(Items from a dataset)
-*-
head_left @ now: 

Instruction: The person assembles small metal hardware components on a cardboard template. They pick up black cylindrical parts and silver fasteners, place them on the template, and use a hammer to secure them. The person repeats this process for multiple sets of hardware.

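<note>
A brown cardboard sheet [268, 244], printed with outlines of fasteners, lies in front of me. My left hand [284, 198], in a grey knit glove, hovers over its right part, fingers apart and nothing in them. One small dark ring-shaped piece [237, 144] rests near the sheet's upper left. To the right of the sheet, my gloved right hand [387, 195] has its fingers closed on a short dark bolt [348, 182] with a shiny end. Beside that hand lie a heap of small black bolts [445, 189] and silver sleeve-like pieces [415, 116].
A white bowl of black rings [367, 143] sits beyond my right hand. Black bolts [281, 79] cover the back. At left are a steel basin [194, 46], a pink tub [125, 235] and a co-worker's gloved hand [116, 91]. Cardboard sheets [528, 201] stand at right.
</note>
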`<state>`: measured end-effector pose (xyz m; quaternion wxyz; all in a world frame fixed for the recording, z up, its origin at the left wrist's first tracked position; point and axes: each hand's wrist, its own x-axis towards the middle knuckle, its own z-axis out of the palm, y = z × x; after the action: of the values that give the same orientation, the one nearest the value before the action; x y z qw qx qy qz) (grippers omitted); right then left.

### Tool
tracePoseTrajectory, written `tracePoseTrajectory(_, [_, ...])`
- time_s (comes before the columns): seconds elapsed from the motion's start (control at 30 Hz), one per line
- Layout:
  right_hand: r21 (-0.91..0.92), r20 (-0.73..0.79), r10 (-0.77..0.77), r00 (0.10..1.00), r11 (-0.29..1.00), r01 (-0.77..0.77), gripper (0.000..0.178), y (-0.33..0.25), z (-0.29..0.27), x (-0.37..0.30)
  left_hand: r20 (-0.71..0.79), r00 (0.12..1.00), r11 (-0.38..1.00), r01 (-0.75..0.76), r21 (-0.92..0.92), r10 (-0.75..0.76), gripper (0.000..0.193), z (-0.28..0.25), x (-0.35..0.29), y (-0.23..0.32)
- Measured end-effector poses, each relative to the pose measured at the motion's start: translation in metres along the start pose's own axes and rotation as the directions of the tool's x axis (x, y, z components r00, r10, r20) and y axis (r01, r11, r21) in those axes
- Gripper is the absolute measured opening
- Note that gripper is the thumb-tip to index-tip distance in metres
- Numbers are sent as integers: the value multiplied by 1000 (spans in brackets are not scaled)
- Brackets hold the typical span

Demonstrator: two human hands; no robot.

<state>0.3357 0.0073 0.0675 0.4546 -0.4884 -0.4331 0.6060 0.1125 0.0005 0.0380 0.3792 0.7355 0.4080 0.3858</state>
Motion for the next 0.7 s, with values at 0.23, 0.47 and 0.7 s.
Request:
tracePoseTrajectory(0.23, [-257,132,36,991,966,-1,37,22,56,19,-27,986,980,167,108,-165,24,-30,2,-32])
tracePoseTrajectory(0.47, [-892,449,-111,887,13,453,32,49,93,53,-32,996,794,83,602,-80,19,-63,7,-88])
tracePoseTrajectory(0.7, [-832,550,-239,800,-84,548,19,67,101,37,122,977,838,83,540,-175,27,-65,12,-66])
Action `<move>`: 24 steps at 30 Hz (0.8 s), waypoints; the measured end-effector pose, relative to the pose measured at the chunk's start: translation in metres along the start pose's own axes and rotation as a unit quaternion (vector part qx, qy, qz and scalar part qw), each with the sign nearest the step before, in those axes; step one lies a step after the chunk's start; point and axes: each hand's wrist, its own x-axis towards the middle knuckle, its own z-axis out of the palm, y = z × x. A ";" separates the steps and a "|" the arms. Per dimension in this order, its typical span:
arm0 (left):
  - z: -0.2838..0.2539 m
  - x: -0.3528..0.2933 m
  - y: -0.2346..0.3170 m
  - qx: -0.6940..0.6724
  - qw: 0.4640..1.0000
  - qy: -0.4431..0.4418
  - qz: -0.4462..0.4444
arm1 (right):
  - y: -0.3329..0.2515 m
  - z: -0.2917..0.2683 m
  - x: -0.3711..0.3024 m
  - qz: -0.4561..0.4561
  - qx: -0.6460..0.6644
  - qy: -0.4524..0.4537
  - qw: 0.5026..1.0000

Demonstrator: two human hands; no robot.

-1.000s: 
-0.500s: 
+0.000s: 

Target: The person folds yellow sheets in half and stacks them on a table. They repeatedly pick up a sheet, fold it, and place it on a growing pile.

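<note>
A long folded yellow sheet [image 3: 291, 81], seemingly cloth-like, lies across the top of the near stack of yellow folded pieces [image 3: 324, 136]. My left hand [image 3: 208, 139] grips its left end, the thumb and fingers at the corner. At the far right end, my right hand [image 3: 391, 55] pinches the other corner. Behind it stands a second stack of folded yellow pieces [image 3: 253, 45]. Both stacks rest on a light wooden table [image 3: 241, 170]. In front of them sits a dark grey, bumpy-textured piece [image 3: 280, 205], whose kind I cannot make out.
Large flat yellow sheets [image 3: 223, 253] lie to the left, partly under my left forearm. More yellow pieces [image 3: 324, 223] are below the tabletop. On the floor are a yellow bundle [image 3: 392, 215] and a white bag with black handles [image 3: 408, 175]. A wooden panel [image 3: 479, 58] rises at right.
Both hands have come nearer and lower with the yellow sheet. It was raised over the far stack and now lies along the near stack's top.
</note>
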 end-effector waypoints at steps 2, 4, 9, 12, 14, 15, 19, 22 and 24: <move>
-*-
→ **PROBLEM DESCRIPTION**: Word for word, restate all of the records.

→ **WORKED SOLUTION**:
head_left @ now: 

Instruction: The person assembles small metal hardware components on a cardboard template. They pick up black cylindrical parts and silver fasteners, place them on the template, and use a hammer to secure them. The person repeats this process for multiple sets of hardware.

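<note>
A brown cardboard sheet [268, 244], printed with outlines of fasteners, lies in front of me. My left hand [284, 198], in a grey knit glove, hovers over its right part, fingers apart and nothing in them. One small dark ring-shaped piece [237, 144] rests near the sheet's upper left. To the right of the sheet, my gloved right hand [387, 195] has its fingers closed on a short dark bolt [348, 182] with a shiny end. Beside that hand lie a heap of small black bolts [445, 189] and silver sleeve-like pieces [415, 116].
A white bowl of black rings [367, 143] sits beyond my right hand. Black bolts [281, 79] cover the back. At left are a steel basin [194, 46], a pink tub [125, 235] and a co-worker's gloved hand [116, 91]. Cardboard sheets [528, 201] stand at right.
</note>
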`<state>`: measured end-effector pose (xyz m; quaternion wxyz; all in a world frame fixed for the recording, z up, its origin at the left wrist's first tracked position; point and axes: each hand's wrist, its own x-axis towards the middle knuckle, its own z-axis out of the palm, y = z × x; after the action: of the values that give the same orientation, the one nearest the value before the action; x y z qw qx qy qz) (grippers omitted); right then left.

### Tool
tracePoseTrajectory, written `tracePoseTrajectory(_, [_, ...])`
- time_s (comes before the columns): seconds elapsed from the motion's start (control at 30 Hz), one per line
- Layout:
  right_hand: r21 (-0.91..0.92), r20 (-0.73..0.79), r10 (-0.77..0.77), r00 (0.10..1.00), r11 (-0.29..1.00), r01 (-0.77..0.77), gripper (0.000..0.178), y (-0.33..0.25), z (-0.29..0.27), x (-0.37..0.30)
  left_hand: r20 (-0.71..0.79), r00 (0.12..1.00), r11 (-0.38..1.00), r01 (-0.75..0.76), r21 (-0.92..0.92), r10 (-0.75..0.76), gripper (0.000..0.193), z (-0.28..0.25), x (-0.35..0.29), y (-0.23..0.32)
- Measured end-effector poses, each relative to the pose measured at the motion's start: translation in metres along the start pose's own axes and rotation as the directions of the tool's x axis (x, y, z components r00, r10, r20) and y axis (r01, r11, r21) in those axes
- Gripper is the absolute measured opening
- Note that gripper is the thumb-tip to index-tip distance in metres
- Numbers are sent as integers: the value multiplied by 1000 (spans in brackets are not scaled)
- Brackets hold the typical span

Demonstrator: two human hands; no robot.

<state>0.3357 0.0073 0.0675 0.4546 -0.4884 -0.4331 0.6060 0.1125 0.0005 0.0380 0.3792 0.7355 0.4080 0.3858</state>
Motion for the next 0.7 s, with values at 0.23, 0.47 and 0.7 s.
Request:
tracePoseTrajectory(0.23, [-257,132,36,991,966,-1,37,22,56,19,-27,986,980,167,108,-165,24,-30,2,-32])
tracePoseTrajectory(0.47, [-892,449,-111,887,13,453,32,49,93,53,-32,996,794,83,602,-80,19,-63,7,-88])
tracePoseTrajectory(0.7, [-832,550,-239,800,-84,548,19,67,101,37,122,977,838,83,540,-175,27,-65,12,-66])
Action `<move>`: 24 steps at 30 Hz (0.8 s), waypoints; the measured end-effector pose, relative to the pose measured at the chunk's start: translation in metres along the start pose's own axes and rotation as a unit quaternion (vector part qx, qy, qz and scalar part qw), each with the sign nearest the step before, in those axes; step one lies a step after the chunk's start; point and axes: each hand's wrist, its own x-axis towards the middle knuckle, its own z-axis out of the palm, y = z × x. A ";" separates the steps and a "|" the arms. Per dimension in this order, its typical span:
arm0 (left):
  - z: -0.2838..0.2539 m
  - x: -0.3528..0.2933 m
  - y: -0.2346..0.3170 m
  - qx: -0.6940..0.6724
  - qw: 0.4640..1.0000
  - qy: -0.4431..0.4418
  - qz: -0.4462..0.4444
arm1 (right):
  - y: -0.3329..0.2515 m
  - z: -0.2917..0.2683 m
  - x: -0.3711..0.3024 m
  - qz: -0.4561..0.4561
  - qx: -0.6460..0.6644
  - qy: -0.4524..0.4537
  - qw: 0.5026..1.0000

Demonstrator: two human hands; no robot.

-1.000s: 
-0.500s: 
+0.000s: 

Target: The person folds yellow sheets in half and stacks them on a table. They repeatedly pick up a sheet, fold it, and place it on a growing pile.

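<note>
A long folded yellow sheet [image 3: 291, 81], seemingly cloth-like, lies across the top of the near stack of yellow folded pieces [image 3: 324, 136]. My left hand [image 3: 208, 139] grips its left end, the thumb and fingers at the corner. At the far right end, my right hand [image 3: 391, 55] pinches the other corner. Behind it stands a second stack of folded yellow pieces [image 3: 253, 45]. Both stacks rest on a light wooden table [image 3: 241, 170]. In front of them sits a dark grey, bumpy-textured piece [image 3: 280, 205], whose kind I cannot make out.
Large flat yellow sheets [image 3: 223, 253] lie to the left, partly under my left forearm. More yellow pieces [image 3: 324, 223] are below the tabletop. On the floor are a yellow bundle [image 3: 392, 215] and a white bag with black handles [image 3: 408, 175]. A wooden panel [image 3: 479, 58] rises at right.
Both hands have come nearer and lower with the yellow sheet. It was raised over the far stack and now lies along the near stack's top.
</note>
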 end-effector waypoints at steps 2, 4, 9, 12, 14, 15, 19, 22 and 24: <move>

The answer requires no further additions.